Montag, 4. März 2013

Ich schwebe im Nebel. Ich hoffe du fängst mich auf. Ich bin wie ein einsamer Astronaut

"Denise, wie wärs?", fragt mich mein Mathelehrer. Ich schüttele den Kopf. Ich soll eine mündliche Prüfung simulieren, aber erstens sorge ich dafür, dass ich in Mathe nicht in einer solchen lande und zweitens kann ich nicht gut vor Menschen reden, wenn ich nicht zu hundertprozent vorbereitet bin. Maxi sieht mich an. Nur dein Bruchteil einer Sekunde. Dann ruft er: "Herr H., ich machs freiwillig." Er ist gut im Reden. Herr A. sagte mal, Maxi wäre so gut im Reden wie ich im Schreiben, aber nur von der Menge her. Im Gegensatz zu Philo kann er Mathe. Er schreitet zur Tafel und verkackt. Ich mag das Wort nicht, aber ich finde keinen Ausdruck der das besser treffen könnte. Maxi tut mir Leid. Mein Gewissen ergreift mich. Eigentlich stände ich da. Er wird mich verurteilen. Maxi soll sich wieder setzen. Ich flüchte aus dem Raum, doch die Schatten begleiten mich, ziehen sich mir hinterher.

Ich komm in den Deutschraum von L. Ich vergaß, dass er auch da sein wird. Ich rede angestrengt mit L, während er mich ansieht. Mein Handy vibriert. "Kannst du nicht auch mal sowas anziehen?" Ich sehe ihn verwirrt an. Er deutet auf Nadia, die mit ihrem JeansMini nichtmal ihr ganzes Hinteres verdeckt.

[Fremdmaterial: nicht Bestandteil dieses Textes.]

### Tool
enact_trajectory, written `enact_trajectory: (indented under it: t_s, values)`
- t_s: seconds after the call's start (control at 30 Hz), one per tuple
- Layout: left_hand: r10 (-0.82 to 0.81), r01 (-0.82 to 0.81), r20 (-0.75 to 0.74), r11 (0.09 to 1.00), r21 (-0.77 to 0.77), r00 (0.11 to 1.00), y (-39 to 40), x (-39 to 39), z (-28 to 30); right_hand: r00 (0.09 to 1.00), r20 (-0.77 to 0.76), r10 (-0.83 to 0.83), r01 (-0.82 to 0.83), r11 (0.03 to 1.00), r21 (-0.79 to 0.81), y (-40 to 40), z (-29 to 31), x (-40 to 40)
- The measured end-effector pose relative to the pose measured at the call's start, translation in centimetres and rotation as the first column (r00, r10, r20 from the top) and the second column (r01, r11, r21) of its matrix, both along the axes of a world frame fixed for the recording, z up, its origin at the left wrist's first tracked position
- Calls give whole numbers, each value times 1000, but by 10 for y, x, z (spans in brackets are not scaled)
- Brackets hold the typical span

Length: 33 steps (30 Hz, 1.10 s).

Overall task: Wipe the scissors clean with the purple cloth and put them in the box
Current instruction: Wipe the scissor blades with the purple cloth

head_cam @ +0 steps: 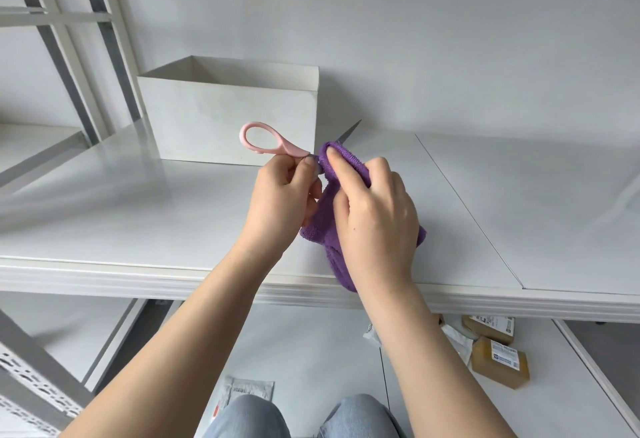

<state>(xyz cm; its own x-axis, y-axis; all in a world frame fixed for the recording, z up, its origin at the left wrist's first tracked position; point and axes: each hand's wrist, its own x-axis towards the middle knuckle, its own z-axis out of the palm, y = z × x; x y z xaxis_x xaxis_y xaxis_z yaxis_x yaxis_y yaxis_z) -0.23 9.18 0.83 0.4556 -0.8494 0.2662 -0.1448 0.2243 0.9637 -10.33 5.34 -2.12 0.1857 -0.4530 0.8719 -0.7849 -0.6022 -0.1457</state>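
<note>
Pink-handled scissors (263, 141) are held above the white table (138, 216), their metal blade tip poking out toward the upper right. My left hand (282, 198) grips them near the pivot, below the handle loop. My right hand (375, 216) holds the purple cloth (334, 167) wrapped round the blades, thumb pressed on top of the fold. The rest of the cloth hangs down under that hand to the table's front edge. The open white box (235, 108) stands just behind the scissors; what it holds is hidden by its front wall.
A grey metal shelf frame (69, 56) rises at the left. Below the table, brown parcels (498, 361) and paper packets lie on the floor at the right. My knees in blue jeans (304, 417) show at the bottom.
</note>
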Motion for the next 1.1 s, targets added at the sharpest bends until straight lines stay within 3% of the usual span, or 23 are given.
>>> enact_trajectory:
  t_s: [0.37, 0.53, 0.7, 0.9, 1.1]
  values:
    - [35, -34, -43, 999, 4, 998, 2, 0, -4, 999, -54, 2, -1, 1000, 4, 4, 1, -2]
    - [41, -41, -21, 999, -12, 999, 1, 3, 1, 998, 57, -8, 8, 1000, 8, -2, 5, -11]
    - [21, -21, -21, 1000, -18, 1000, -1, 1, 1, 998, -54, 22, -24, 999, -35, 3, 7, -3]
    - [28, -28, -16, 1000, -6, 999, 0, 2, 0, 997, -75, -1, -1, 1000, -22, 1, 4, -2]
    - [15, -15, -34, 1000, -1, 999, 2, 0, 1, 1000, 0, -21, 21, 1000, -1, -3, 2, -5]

Ich schüttele den Kopf und gehe zu ihm rüber. "Ich zieh soetwas nicht an. Nicht in der Länge bzw. eher Kürze." Er verzieht sein Gesicht. "Doch mach das. Sähe bestimmt gut aus bei deinen Beinen." Ich schüttele weiterhin den Kopf. "Du bist notgeil. Nimm Nadia, die nimmt dich auch." Ich lache, obwohl ich es ernst rüberbringen wollte. "Nadia? Nur wenn du mir die Augen ausstichst, meine Hande abschneidest, mein Gehör versagen lässt." Ich schaue mir Nadia an. Sie ist kleiner und fülliger als ich. Ich mag sie nicht. Sie meint sie wäre etwas besseres, aber weiß eigentlich nichts. "Dann findest du mich also auch dick und hässlich.", flüstere ich und bereue es sofort wieder. Maxi sieht mich erschrocken und verwirrt an. "Wieso zum Teufel sollte ich?" Ich hebe meinen Blick vom Boden zu seinem Gesicht. "Ich trage genauso Größe L wie Nadia.", sage ich in einem viel zu verletzen Ton. Er steht vom Stuhl auf, setzt sich neben mich auf den Tisch, sieht mir tief in die Augen. "Schnucki, es gibt einen Unterschied zwischen den Leuten, die sich in L zwängen und den Leuten, die L tragen, weil sie meinen in M zu gequetscht zu sein. Es gibt einen Unterschied zwischen heiß sein und billig. Es gibt einen Unterschied zwischen dir und Nadia. Und den nenn ich, hochphilosophisch, Schönheit." Sekundenlang herrscht Stille in meinem Kopf, in meinem Umfeld. Alles wird still, ich kann nur ihn ansehen. Ich beiße auf meine Unterlippe. Es ist eine alte Angewohnheit. Der Deutschlehrer kommt rein, will anfangen. Er beendet den Moment. Ich flüstere ein leises "Danke" und verlasse den Raum. Zeitgleich verlässt mich der Glaube, dass er es ernst meint.